(What is needed) If a line of the data below contains the string "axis", count it, then state the total alone.

(Source data)
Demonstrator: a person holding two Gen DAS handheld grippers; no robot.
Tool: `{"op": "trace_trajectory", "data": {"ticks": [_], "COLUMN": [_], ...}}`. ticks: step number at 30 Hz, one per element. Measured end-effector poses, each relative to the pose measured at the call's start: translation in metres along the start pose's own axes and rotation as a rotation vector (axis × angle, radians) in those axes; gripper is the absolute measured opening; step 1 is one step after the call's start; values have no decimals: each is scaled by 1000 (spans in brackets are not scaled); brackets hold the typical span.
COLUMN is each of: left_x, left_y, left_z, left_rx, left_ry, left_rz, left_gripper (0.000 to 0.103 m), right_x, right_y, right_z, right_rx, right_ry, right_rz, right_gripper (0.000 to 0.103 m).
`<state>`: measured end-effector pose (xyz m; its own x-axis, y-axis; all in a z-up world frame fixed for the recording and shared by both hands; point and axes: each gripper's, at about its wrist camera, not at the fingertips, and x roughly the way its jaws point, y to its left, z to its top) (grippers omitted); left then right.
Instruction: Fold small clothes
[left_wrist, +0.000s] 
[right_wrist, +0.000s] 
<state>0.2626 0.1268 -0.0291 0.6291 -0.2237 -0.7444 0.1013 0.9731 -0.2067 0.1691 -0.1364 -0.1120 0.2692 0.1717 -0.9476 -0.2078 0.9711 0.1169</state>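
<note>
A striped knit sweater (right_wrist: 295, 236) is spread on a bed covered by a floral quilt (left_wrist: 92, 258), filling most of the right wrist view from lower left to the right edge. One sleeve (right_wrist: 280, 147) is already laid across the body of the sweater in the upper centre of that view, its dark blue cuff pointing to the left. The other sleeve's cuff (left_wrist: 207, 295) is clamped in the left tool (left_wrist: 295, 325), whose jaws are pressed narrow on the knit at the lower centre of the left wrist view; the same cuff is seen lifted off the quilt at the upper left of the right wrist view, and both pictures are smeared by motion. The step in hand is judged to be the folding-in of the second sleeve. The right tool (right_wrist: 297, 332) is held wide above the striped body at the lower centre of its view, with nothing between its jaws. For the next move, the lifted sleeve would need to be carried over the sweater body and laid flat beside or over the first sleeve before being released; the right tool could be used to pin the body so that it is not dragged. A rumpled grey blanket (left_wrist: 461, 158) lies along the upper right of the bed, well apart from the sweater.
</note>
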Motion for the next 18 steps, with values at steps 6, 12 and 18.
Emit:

(Task result) 2